- What is being asked: Can you write out every line from the start of the records below through the line containing "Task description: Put", leaving out any pictures?

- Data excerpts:
------------------------------------------------
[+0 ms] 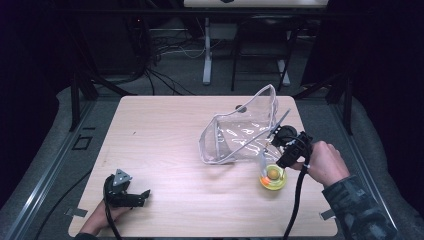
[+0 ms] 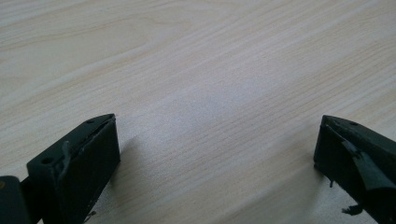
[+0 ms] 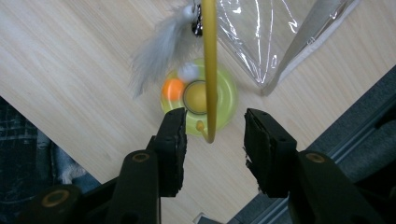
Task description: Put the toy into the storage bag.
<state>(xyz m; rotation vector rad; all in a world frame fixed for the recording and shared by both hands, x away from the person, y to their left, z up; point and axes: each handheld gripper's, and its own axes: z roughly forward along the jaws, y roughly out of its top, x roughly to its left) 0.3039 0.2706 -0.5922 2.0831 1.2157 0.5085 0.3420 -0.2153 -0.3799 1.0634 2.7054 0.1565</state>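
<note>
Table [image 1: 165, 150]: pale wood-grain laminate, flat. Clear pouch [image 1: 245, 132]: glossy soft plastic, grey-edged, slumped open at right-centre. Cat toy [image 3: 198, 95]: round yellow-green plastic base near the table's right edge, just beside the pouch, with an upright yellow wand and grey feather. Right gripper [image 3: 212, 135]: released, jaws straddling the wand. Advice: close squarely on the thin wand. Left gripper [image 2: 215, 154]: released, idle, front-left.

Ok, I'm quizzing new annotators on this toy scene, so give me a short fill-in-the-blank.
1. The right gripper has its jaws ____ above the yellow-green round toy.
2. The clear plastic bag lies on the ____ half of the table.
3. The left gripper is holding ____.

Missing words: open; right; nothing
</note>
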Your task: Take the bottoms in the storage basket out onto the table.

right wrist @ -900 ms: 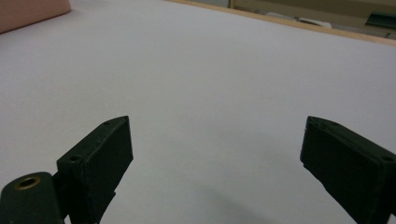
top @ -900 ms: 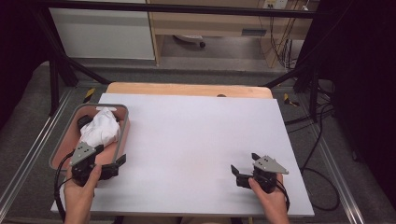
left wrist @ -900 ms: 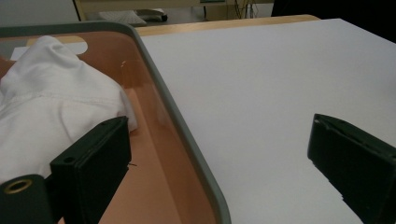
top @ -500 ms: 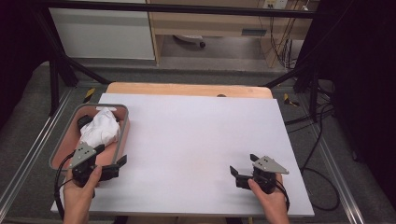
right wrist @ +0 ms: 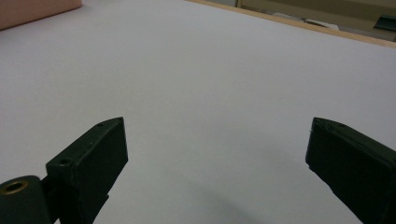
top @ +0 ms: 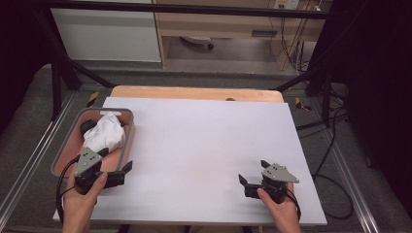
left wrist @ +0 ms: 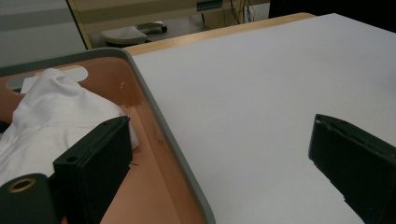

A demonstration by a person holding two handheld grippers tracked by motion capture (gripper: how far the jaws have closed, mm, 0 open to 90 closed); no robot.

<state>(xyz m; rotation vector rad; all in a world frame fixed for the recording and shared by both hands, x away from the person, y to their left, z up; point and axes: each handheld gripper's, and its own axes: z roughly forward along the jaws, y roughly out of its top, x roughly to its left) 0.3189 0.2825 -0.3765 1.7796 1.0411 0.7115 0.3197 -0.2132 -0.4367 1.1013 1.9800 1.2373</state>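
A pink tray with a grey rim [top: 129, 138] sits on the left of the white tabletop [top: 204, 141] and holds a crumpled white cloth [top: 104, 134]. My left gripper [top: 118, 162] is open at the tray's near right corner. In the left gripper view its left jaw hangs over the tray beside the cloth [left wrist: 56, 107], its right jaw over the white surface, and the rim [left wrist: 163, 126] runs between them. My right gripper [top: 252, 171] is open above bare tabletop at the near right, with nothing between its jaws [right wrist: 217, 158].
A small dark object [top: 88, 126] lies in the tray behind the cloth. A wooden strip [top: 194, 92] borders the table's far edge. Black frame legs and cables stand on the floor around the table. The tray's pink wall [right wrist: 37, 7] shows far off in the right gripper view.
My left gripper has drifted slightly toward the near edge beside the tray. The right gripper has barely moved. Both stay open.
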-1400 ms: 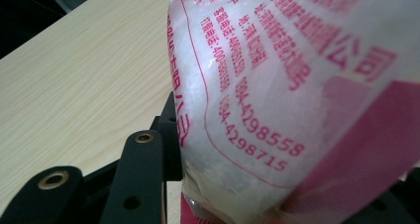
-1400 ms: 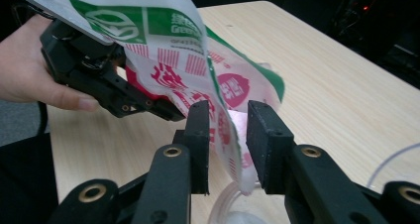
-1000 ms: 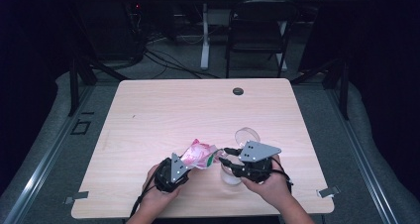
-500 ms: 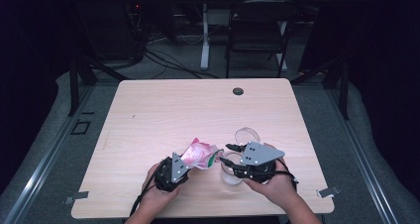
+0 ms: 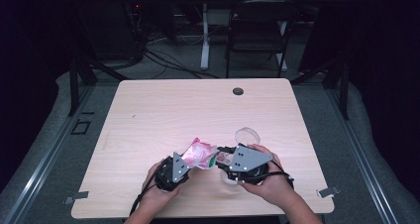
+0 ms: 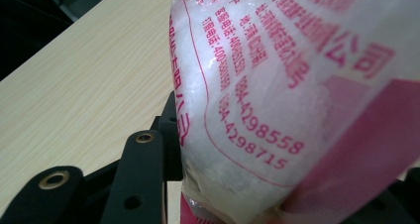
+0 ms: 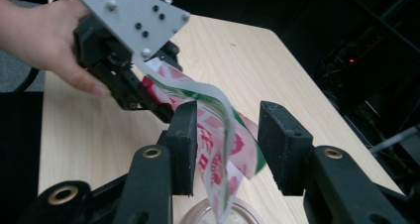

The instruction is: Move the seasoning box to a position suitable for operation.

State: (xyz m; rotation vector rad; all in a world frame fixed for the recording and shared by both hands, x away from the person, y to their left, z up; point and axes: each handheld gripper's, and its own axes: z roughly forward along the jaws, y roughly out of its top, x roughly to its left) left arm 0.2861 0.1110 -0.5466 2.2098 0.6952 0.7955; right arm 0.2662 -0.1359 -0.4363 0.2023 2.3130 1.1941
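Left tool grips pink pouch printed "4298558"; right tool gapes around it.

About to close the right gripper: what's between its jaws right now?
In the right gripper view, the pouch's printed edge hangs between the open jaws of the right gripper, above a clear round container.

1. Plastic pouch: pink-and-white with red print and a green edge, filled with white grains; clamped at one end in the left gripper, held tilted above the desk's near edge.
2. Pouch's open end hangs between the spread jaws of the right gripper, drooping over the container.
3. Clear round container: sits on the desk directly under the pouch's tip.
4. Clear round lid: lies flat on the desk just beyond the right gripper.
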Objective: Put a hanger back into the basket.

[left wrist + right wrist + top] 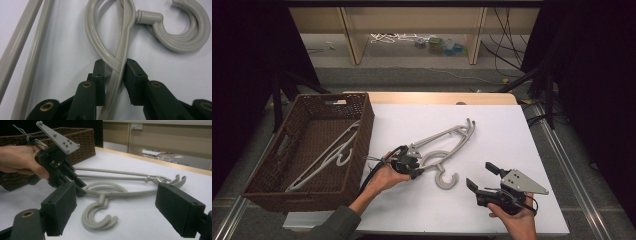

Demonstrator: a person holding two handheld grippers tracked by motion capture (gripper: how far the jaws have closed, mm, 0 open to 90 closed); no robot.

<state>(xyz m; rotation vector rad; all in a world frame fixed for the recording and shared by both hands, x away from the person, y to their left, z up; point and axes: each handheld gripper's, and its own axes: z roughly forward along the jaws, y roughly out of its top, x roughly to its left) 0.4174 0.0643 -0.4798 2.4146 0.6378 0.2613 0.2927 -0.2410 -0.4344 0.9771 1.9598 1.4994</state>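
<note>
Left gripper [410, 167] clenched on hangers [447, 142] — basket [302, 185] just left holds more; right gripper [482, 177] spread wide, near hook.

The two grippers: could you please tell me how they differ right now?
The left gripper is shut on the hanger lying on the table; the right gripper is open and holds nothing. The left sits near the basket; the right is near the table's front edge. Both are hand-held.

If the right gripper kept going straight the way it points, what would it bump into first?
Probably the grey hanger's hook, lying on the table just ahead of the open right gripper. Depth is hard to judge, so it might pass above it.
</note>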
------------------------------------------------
- Reply:
[+0 ms] 
[+0 ms] 
[+0 ms] 
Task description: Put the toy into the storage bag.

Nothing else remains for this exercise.